## Aim of the task
From the entries below, please output exactly the lines starting at the one containing "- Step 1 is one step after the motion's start" and ending at the one containing "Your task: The", both included.
- Opening Delimiter -
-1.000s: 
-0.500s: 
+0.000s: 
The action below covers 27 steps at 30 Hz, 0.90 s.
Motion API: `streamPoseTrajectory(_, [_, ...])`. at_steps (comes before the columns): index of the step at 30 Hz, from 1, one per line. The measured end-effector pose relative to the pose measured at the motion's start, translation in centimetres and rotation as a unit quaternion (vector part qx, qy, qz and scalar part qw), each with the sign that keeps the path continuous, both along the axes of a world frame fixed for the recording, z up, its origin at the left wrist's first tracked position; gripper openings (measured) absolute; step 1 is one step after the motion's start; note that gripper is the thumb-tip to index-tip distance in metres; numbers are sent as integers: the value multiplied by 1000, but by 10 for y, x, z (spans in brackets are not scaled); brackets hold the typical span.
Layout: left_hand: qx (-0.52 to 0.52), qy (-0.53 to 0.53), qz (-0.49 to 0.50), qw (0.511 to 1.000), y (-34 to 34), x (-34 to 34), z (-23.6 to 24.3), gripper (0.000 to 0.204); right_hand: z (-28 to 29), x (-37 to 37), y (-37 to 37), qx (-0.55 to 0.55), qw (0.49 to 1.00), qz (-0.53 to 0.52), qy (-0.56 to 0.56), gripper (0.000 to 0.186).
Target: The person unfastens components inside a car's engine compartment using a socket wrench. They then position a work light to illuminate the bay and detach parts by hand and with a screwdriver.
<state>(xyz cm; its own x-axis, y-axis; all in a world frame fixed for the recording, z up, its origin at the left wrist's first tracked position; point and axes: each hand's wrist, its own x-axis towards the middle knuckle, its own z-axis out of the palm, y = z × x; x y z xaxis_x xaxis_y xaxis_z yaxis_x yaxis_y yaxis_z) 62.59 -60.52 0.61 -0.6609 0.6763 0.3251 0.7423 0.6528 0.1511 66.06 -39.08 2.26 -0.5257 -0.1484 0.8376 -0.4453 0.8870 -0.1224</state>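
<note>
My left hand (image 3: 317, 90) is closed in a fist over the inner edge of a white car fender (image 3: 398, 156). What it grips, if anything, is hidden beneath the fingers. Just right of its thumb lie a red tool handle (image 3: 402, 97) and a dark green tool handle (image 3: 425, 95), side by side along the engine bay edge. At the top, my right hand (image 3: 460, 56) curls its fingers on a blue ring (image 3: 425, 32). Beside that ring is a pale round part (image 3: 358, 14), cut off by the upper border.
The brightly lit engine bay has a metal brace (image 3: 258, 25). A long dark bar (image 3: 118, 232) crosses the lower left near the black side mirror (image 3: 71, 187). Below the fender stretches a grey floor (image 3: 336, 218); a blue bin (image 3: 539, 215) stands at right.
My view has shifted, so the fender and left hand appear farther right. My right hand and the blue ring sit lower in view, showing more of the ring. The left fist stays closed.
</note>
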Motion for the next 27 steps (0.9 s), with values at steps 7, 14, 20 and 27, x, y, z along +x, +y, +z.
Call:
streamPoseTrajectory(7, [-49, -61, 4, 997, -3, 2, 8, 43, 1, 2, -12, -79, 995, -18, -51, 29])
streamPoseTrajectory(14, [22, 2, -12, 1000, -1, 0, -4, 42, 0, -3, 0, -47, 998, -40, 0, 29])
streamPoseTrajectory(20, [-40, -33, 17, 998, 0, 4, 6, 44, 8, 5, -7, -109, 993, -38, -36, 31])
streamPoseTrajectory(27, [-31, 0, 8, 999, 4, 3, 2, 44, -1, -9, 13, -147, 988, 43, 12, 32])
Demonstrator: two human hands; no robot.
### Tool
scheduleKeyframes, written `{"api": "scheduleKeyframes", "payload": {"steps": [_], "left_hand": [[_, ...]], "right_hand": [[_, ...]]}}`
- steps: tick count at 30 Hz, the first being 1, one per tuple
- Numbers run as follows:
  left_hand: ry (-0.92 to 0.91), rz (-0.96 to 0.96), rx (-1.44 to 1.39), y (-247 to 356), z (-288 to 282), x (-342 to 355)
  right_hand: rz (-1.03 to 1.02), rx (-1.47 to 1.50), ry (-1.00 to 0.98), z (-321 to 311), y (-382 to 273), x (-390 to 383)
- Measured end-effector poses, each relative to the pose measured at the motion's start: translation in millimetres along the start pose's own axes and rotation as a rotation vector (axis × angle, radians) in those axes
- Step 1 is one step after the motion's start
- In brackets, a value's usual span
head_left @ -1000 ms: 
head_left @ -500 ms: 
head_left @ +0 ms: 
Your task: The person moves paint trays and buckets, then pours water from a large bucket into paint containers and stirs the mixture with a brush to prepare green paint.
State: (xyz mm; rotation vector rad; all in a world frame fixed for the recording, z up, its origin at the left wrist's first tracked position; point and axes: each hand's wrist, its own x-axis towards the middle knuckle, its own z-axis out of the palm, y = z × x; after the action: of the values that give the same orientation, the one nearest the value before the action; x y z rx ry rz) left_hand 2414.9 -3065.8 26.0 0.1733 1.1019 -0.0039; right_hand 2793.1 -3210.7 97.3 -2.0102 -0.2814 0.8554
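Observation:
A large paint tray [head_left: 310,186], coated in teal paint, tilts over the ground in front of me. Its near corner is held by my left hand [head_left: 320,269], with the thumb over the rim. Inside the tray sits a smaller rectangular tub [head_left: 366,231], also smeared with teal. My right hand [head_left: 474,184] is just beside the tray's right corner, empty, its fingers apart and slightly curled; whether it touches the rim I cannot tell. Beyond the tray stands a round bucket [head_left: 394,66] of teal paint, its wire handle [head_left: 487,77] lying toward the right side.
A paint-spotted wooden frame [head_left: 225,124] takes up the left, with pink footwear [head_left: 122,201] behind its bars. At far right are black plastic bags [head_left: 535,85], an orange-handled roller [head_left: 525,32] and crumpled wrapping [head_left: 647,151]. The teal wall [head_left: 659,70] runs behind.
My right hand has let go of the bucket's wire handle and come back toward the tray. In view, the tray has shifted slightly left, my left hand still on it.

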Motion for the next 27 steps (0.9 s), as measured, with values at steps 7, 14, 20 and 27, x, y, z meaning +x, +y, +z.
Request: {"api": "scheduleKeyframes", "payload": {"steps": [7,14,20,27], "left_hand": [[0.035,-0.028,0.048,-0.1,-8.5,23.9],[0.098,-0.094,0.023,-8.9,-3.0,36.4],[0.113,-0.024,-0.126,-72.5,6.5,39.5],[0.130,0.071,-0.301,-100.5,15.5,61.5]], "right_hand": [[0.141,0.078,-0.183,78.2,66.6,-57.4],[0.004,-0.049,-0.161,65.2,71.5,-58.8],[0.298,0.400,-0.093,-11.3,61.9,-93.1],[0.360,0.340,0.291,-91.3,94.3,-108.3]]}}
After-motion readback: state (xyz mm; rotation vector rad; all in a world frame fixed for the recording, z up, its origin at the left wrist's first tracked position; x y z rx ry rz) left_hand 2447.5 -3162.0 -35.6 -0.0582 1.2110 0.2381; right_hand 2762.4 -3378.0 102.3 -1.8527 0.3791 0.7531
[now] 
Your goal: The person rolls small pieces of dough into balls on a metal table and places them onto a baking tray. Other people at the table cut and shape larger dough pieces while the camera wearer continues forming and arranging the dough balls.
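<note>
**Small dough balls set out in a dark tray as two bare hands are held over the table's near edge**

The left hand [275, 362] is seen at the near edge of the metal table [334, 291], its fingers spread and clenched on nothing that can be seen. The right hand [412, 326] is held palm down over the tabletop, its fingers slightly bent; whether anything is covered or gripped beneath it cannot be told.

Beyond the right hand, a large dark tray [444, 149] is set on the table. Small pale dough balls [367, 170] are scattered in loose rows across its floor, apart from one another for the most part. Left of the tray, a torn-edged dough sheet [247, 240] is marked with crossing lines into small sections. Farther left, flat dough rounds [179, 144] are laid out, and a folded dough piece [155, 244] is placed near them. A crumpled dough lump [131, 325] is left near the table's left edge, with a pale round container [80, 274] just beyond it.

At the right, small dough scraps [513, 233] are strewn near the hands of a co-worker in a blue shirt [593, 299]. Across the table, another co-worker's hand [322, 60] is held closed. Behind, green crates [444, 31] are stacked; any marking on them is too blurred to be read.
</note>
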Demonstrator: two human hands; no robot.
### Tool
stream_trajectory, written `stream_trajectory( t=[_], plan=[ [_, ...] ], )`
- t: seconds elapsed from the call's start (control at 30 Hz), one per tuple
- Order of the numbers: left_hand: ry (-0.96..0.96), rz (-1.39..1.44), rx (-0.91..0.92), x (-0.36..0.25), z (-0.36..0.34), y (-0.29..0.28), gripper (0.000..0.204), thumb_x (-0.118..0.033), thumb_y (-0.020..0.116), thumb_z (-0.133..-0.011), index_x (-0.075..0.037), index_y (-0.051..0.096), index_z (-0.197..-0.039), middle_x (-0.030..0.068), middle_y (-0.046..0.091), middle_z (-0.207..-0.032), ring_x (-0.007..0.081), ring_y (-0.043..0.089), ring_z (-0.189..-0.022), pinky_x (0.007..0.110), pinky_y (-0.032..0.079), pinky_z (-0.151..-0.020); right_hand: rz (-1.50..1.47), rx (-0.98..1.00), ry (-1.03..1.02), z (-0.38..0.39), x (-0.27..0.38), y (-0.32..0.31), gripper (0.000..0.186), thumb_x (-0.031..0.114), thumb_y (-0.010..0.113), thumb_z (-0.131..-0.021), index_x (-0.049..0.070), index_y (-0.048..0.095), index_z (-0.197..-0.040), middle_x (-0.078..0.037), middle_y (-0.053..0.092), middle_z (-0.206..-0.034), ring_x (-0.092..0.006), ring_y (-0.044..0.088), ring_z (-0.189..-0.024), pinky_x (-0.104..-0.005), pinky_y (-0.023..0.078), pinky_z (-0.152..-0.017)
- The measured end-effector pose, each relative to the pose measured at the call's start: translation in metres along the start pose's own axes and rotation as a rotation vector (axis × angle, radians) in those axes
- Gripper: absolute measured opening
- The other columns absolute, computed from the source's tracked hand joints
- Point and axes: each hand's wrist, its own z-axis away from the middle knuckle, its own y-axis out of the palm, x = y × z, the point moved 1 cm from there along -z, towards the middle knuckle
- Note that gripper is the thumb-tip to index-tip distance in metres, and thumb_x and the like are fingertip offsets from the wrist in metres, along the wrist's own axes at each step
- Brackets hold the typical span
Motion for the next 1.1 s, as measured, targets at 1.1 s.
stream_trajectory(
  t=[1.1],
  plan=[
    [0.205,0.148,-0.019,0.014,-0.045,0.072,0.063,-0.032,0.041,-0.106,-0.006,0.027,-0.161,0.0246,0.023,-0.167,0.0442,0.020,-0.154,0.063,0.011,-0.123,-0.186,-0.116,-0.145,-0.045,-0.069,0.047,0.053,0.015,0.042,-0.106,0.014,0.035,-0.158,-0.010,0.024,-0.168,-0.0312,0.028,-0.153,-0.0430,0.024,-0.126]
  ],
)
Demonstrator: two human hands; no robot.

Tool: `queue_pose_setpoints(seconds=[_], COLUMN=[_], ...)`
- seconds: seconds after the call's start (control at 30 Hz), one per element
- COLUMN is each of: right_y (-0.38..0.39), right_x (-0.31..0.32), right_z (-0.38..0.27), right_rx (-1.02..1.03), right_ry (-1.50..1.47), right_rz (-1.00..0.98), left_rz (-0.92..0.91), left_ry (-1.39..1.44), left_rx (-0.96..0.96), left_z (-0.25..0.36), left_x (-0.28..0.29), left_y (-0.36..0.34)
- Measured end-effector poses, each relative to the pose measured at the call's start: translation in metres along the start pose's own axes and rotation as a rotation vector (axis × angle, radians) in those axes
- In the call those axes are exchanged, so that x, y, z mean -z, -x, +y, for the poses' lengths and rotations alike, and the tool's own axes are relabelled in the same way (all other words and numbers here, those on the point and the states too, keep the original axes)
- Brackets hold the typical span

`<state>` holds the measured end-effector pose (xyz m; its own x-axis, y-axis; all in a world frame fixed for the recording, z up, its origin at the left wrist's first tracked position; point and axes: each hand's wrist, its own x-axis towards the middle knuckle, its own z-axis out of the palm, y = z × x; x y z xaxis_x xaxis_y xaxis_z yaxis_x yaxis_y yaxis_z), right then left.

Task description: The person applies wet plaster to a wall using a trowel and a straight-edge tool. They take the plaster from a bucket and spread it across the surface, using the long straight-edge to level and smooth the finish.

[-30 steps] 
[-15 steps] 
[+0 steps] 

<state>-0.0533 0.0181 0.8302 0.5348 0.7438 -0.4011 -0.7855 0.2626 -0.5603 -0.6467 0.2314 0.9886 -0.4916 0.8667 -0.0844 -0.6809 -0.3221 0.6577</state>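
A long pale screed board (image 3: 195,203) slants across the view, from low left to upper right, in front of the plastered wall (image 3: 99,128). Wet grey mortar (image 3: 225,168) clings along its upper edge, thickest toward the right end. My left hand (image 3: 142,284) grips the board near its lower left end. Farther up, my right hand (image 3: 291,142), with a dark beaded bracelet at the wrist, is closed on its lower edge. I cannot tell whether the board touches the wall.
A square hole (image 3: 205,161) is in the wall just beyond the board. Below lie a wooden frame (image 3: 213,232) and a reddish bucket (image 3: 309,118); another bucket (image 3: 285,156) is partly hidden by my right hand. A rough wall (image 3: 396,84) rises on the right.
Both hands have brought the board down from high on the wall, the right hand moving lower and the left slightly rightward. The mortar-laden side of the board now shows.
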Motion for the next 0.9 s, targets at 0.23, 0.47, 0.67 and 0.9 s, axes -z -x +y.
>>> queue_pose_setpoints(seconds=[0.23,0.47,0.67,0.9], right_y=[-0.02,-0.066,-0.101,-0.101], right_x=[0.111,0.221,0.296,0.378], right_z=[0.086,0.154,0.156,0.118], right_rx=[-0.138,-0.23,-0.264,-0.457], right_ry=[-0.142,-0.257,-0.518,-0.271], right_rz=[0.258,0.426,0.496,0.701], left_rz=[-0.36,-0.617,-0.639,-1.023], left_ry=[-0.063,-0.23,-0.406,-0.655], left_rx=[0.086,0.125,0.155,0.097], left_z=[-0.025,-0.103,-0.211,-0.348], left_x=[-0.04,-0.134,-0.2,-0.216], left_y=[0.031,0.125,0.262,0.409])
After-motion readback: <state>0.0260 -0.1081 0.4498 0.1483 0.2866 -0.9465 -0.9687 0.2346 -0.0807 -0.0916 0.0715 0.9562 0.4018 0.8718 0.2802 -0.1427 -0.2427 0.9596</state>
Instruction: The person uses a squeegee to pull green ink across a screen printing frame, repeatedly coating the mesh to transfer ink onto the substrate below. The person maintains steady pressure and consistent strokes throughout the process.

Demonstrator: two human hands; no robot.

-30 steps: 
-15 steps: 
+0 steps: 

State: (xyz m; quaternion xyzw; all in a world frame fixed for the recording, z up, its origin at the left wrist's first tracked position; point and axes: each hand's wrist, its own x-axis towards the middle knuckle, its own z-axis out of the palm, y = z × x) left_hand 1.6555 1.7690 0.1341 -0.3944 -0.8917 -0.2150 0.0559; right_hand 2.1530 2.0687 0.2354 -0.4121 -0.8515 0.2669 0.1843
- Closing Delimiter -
## Response
- Step 1 is one step after the motion's start
- In brackets, a value's usual span
head_left @ -1000 ms: 
head_left @ -500 ms: 
head_left @ +0 ms: 
Your task: The person moves paint trays and buckets, then pours water from a large bucket into paint containers and stirs the mixture with a brush to prepare green paint.

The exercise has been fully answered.